Today is going to be marked down in the history books as the most memorable 4th of July ever.

I flew to Arizona this week to help my daughter with her new baby.  Only the baby didn’t come as predicted.  I arrived and tried the “ok I am here – you may have the baby” speech that worked on me 26 years ago when my father arrived in anticipation of the birth of my first child.  Nope.  As my daughter was not having contractions – at least not hard and consistent – I resigned myself to spending the week with my daughter, my SOMH, and my oh so very precious 20 month old grandson.

Last night, the 3rd of July, my daughter was called in for an elective induction procedure involving a gel at can be inserted three times over 2-3 hour periods.   She had been on this waiting list and we were sure, as this was a long weekend, it would not happen.  We were wrong.  At 11:30 p.m., they called and my daughter came shrieking out of the bedroom…”they called, they called!!!”  In my sleepy, disoriented stare, I jumped up, ran in circles, told her to calm down, and in my calmest voice, told her to “breathe”.  Then I stopped and said “wait, what is happening?”  By then she was on the phone with her husband who had been at the mosque, and in the most amazing multi-tasking fashion, managed to get dressed, brush her hair, talk to her husband and bark instructions to me about the toddler peacefully sleeping in his bed.
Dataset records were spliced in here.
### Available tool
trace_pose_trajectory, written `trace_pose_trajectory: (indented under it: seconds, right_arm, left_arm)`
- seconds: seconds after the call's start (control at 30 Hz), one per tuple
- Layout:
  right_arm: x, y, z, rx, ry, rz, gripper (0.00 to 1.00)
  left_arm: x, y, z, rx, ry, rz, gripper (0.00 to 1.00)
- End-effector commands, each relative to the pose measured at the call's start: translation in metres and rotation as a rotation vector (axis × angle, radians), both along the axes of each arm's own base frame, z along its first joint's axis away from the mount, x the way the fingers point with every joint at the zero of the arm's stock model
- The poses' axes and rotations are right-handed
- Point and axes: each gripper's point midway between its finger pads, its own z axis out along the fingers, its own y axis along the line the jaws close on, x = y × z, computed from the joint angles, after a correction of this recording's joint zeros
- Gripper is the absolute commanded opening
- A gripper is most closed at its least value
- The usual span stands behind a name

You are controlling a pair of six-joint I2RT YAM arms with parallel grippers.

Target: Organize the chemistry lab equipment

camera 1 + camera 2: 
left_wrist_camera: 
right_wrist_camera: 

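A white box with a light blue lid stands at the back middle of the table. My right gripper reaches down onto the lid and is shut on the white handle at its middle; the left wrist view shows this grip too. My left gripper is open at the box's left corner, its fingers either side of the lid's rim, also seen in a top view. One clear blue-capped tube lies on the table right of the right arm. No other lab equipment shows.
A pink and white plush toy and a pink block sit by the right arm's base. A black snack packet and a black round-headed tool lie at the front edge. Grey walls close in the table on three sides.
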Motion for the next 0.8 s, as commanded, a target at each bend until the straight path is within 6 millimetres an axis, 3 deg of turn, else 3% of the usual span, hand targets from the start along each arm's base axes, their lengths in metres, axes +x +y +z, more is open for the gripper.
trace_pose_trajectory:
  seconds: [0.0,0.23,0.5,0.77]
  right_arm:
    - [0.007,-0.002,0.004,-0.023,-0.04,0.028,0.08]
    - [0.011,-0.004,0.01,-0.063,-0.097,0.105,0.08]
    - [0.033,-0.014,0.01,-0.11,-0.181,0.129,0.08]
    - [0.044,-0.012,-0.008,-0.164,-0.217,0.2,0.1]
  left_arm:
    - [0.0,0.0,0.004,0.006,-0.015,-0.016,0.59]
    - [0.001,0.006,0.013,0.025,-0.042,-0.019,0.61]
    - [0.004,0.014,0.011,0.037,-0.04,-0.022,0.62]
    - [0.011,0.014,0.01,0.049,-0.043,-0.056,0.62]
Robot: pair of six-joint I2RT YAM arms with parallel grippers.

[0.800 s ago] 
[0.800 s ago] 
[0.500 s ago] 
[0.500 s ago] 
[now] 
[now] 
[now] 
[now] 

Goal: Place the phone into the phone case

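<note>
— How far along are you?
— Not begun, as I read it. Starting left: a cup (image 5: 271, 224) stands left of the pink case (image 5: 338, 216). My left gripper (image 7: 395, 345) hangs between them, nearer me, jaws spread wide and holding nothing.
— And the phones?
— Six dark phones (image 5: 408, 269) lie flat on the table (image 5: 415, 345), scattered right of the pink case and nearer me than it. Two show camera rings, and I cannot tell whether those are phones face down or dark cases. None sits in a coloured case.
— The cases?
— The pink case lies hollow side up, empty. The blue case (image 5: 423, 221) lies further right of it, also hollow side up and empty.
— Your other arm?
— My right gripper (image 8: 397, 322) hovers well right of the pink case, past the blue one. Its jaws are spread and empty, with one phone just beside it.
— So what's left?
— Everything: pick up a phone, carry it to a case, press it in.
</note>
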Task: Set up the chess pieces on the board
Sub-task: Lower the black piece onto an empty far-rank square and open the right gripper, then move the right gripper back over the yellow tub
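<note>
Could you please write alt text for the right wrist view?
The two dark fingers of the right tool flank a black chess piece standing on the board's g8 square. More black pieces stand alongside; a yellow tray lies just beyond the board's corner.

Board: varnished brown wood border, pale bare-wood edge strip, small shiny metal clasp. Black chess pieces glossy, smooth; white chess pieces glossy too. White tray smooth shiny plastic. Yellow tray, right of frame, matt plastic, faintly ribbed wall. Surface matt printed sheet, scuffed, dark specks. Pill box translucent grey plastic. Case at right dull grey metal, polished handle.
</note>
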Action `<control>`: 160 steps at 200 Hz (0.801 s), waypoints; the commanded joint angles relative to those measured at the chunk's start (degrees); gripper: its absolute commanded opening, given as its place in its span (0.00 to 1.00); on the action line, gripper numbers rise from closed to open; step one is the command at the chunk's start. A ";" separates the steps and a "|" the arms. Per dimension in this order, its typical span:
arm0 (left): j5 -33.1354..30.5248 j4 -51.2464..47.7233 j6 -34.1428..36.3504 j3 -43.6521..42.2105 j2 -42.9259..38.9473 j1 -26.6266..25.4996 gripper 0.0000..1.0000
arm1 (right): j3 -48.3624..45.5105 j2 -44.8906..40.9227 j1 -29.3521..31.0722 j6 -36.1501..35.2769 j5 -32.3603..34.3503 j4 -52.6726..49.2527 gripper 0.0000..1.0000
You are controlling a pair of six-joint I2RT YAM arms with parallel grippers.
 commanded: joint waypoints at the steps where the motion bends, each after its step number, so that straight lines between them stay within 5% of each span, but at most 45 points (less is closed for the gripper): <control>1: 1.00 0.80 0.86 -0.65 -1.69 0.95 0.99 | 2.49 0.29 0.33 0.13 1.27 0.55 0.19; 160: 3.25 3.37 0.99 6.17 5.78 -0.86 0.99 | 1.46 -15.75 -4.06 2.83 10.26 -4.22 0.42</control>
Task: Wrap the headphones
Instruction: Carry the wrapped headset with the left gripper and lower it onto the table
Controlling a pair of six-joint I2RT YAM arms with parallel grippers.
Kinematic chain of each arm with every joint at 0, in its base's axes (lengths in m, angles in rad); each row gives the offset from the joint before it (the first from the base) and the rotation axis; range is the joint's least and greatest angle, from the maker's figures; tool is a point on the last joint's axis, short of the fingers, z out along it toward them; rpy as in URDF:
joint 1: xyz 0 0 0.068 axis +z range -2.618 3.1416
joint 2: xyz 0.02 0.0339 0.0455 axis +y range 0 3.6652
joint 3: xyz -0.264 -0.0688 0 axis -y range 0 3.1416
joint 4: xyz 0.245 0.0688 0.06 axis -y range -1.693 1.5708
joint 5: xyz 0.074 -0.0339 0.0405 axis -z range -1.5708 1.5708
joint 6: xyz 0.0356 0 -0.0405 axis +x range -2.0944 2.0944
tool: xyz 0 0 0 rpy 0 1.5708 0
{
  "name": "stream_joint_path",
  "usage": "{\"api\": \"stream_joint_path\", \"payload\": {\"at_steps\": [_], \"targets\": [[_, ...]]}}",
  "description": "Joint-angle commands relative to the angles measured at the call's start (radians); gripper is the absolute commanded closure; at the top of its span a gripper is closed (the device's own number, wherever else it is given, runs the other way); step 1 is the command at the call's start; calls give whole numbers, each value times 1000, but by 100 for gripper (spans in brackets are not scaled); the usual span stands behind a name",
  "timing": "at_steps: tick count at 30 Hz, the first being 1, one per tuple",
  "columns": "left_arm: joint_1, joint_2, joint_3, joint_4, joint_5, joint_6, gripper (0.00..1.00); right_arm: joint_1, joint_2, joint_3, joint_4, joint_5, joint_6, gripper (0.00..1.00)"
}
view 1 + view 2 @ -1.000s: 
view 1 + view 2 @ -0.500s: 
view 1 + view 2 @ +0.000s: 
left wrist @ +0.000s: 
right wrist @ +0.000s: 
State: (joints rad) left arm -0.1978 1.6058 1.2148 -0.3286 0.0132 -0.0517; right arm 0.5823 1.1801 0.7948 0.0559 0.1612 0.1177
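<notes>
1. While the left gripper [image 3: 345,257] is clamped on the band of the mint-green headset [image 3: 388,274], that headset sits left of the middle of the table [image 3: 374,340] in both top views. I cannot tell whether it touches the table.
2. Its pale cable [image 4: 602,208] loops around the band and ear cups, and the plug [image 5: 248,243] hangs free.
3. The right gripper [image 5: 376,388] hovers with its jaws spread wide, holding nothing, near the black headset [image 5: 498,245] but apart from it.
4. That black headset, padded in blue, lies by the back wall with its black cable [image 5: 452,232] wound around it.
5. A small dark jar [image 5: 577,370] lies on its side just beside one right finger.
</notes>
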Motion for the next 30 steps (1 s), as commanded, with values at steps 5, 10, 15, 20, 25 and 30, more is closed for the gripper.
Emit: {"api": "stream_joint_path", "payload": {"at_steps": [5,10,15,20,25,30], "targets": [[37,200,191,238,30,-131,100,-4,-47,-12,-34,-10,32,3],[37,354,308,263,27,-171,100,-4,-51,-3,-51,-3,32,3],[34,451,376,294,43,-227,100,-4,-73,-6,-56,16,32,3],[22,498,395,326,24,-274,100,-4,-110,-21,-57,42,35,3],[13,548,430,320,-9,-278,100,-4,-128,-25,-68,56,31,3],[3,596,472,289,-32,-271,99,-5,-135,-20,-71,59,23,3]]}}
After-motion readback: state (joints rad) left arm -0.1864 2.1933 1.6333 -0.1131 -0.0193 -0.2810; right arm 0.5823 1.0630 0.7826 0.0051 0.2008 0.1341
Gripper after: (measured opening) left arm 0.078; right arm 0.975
Needless to say, there was NO sleeping that night.  I received periodic texts from my daughter who informed me that a cockroach crawled on her hand in the car (we have determined it was a leaf) and that she only needed one gel application to begin laboring.   Apparently, my daughter doesn’t have a high tolerance for pain.  She was, to hear her tell it, SCREAMING in pain.  She begged for drugs and they gave her something to calm her.  It only made her sleepy so she loudly complained that she needed more time between contractions.  There is no drug for that.  Apparently, when she reached 5 cm, they prepared to give the epidural.  She had it, but it didn’t take.   Not at all.   I cannot write what it is I am sure she must have been saying…err…screaming.  She pushed her precious son out in three pushes.   I received the news at 7:55 a.m. from my SOMH…proud baba!   The first text from my daughter was obscene exclamations…and “you chose to do it without medication?!?!?  What the hell is wrong with you?”

Shortly before 10 a.m., my SOMH picked me and his older (so cool to say that) son up and off we went to visit.  He asked me to drive as he could not stay awake.  Trust me…when he needs to sleep, he cannot be awakened.  He went right to sleep in the hospital room when we got back and I snuggled my new grandson, while tired momma got her snuggles from her other son.

But this happy and joyous story has a slight selfish downside…as it is still Ramadan, I have been fasting.  Technically, I would be excused as I am traveling, but I am with my Muslim family so fasting is not difficult.  Only its Arizona … in July … with nonstop unpredictability and routine changes.  The migraine that has decided to join me started the day I left (and had to deal with flight delays, new itinerary, etc.) and despite medication, will not leave.  As momma, baba and new baby are staying at the hospital, I could not let the pain overtake me when I had my grandson in my care.  This child is stealthy.   Very well behaved, mind you, but moves from point A to Z in a split second and finds the one object he really should not have (my iPad, eyeglasses, pointy screwdriver, blade to the food processor).  I felt I had no choice but to break my fast so I could down a double dose of headache meds.  I haven’t eaten anything except a piece of bread, but my stomach is rebelling from the pain.  It’s not gone, but subdued.  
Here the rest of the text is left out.